Santé Lyon-sud: une “maison d’hôtes” pour les patients et leurs familles

À l’hopital Lyon Sud, la Maison hospitalière accueille les familles des patients de l’hopital.    Photo Le Progrès   /Stéphane GUIOCHON
À l’hopital Lyon Sud, la Maison hospitalière accueille les familles des patients de l’hopital. Photo Le Progrès /Stéphane GUIOCHON

Ce lieu permet aux familles de loger à proximité des patients hospitalisés mais ce concept s’inscrit aussi dans le développement de la chirurgie ambulatoire.

C’est en contrebas du pavillon médical, dans un bâtiment accueillant autrefois l’internat, qu’a été installée la « maison hospitalière » du centre hospitalier Lyon sud. « Première » de ce type, selon les Hospices civils de Lyon, elle s’inscrit dans le cadre de l’expérimentation des « hôtels hospitaliers » bien que ce site n’ait pas été retenu initialement (voir ci-contre).

« Mais nous tenons au nom maison car ce n’est pas un hôtel, plutôt une maison d’hôtes. Le soir, on confie la confie aux résidents », explique Odile Chomiac de Sas, directrice des maisons de l’Ordre de Saint-Jean, l’association qui gère le fonctionnement avec deux salariés et une quinzaine de bénévoles. Les partenaires ont assuré à parts égales l’investissement (1,7M€)

Aménagée sur deux étages et 765 m², la maison comprend 18 chambres et des espaces communs (salon doté d’un espace enfant et coin télé, cuisine/salle à manger), très cosy et dotés de larges baies vitrées. « Du bureau, on voit les gens arriver et on devine tout de suite si la journée c’est bien ou mal passée », explique Odile Chomiac de Sas.

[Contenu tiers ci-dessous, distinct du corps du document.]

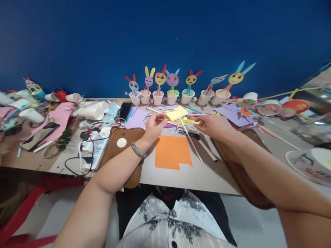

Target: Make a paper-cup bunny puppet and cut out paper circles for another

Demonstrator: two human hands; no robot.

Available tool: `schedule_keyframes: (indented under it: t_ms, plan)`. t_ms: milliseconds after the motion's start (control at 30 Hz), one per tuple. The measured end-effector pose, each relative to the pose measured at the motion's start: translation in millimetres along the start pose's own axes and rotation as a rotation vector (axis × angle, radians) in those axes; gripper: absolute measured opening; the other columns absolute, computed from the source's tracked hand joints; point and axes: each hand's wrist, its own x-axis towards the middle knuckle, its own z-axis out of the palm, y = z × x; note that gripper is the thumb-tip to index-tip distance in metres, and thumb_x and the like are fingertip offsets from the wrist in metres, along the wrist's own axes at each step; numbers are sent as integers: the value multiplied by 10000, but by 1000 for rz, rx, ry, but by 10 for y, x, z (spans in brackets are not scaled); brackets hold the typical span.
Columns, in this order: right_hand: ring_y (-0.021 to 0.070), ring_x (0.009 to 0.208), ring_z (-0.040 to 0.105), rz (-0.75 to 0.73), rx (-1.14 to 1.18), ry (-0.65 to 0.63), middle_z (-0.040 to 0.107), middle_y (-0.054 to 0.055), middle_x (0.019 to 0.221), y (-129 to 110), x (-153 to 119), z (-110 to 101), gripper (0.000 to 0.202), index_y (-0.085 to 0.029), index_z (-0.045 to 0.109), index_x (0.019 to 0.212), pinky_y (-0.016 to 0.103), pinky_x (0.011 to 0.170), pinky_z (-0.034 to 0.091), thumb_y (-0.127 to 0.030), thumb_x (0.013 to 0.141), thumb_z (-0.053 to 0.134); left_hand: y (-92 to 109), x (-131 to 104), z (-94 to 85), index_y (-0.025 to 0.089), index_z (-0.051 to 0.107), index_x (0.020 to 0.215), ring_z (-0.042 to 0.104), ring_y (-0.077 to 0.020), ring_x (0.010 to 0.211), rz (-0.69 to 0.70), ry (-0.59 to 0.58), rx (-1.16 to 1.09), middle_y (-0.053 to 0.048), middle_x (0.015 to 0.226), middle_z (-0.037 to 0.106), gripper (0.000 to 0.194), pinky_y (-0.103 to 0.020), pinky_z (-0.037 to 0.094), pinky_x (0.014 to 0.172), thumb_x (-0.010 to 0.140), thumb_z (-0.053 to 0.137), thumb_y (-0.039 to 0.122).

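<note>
i cannot tell whether left hand [154, 126] or right hand [212, 125] has a closed grip; bumping the long pale stick [190, 139] could shift the yellow paper [177, 113].

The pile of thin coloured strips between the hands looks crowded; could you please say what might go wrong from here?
The left hand or right hand, close to the pile, might bump the row of white paper cups behind it. The long pale strip jutting from it could be snagged and drag others along. The orange paper sheet might crease if leaned on.
</note>
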Motion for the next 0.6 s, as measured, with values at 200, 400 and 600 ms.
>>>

« Cela évite de se morfondre »

Ouverte lundi, la maison hospitalière accueille des proches ou des patients venus de loin pour une chirurgie ambulatoire, des séances de radiothérapie ou des bilans, au prix de 40 € la nuitée en chambre individuelle avec petit-déjeuner ou de 25 €, si l’on partage la chambre. « L’avantage, c’est que l’on voit des gens dans la même galère. Cela évite d’être tout seul et de trop se morfondre », estime Bernard, venu quelques jours avec son épouse pour être auprès de sa belle-mère hospitalisée pour au moins deux semaines.

La Sécurité sociale ne prend pas en charge la prestation mais certaines mutuelles peuvent la rembourser. Si le projet est pérennisé, les HCL pourraient réserver et prendre à leur charge un certain nombre de chambres pour développer la chirurgie ambulatoire comme cela se fait déjà au CHU de Bordeaux.

7 appartements à Léon-Bérard et 2 chambres à l’Infirmerie protestante

Prévus dans la loi de financement de la Sécurité sociale 2015, les “ hôtels hospitaliers” sont des hébergements temporaires non médicalisés de patients.

En février 2017, 41 établissements avaient été autorisés à expérimenter, pendant trois ans, cette « prestation, anticipée et programmée », « en amont ou en aval de leur prise en charge hospitalière », dont trois dans le Rhône. Les Hospices civils de Lyon avaient été retenus pour un projet à l’hôpital Femme-Mère-Enfant mais celui-ci est en « stand-by ».

Au centre Léon-Bérard, le projet a pris la forme de sept « appartements de proximité », situés dans une maison extérieure et proposés aux patients autonomes venant de loin (en moyenne une centaine de kilomètres). La gestion est interne et le CLB ne facture pas les nuitées.

L’Infirmerie Protestante a ouvert, début 2018, au sein de la clinique, deux chambres “Hospihôtel”, qui accueillent les patients pour une seule nuit, avant ou après une prise en charge, pour un tarif de 20 € seul ou 40 avec un accompagnant.